One tiny suggestion: The Naming section being placed in between the Warnings and preparations and the Impact sections strikes me as a bit of an odd sequence. Perhaps it would be better to conjoin the latter two and move the naming bit in front or behind them (preferably behind)? ★ Auree talk 19:49, 9 September 2011 (UTC)[reply]
- Yea, that's a good call. ♫ Hurricanehink (talk) 20:11, 9 September 2011 (UTC)[reply]
Source review - spotchecks not done. Nikkimaria (talk) 01:34, 11 September 2011 (UTC)[reply]
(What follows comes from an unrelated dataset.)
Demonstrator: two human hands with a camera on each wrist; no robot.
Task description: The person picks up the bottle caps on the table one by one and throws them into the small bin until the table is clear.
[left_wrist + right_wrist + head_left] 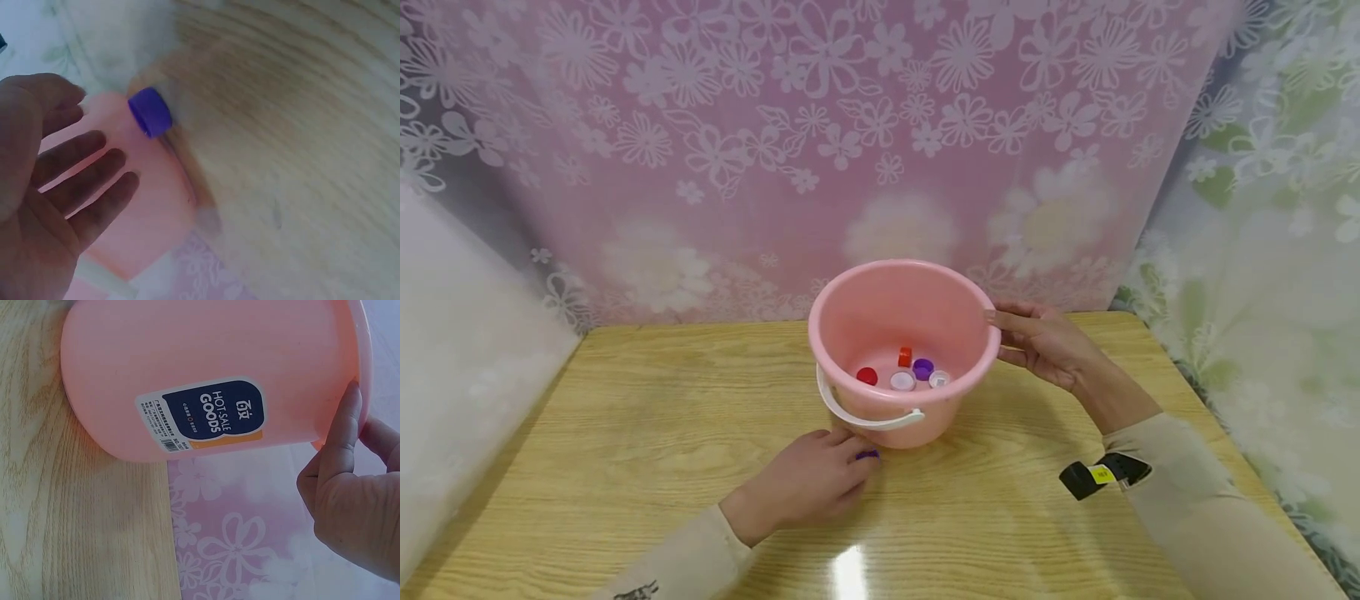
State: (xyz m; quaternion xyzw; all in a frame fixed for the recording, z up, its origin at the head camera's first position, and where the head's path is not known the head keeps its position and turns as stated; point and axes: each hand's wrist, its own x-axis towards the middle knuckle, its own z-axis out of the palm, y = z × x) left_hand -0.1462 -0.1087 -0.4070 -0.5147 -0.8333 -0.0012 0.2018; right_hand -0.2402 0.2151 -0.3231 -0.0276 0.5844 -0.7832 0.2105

- Check formatting of quotes within quotes
- FN 6: publisher is Environment Canada
- FN 9, 12: page(s)?
- Be consistent in how multi-author works are formatted
- Be consistent in whether authors are listed first or last name first
- Check wikilinking in citations
- FN 20: newspaper? Nikkimaria (talk) 01:34, 11 September 2011 (UTC)[reply]
- Think I got them, thanks. Juliancolton (talk) 18:12, 11 September 2011 (UTC)[reply]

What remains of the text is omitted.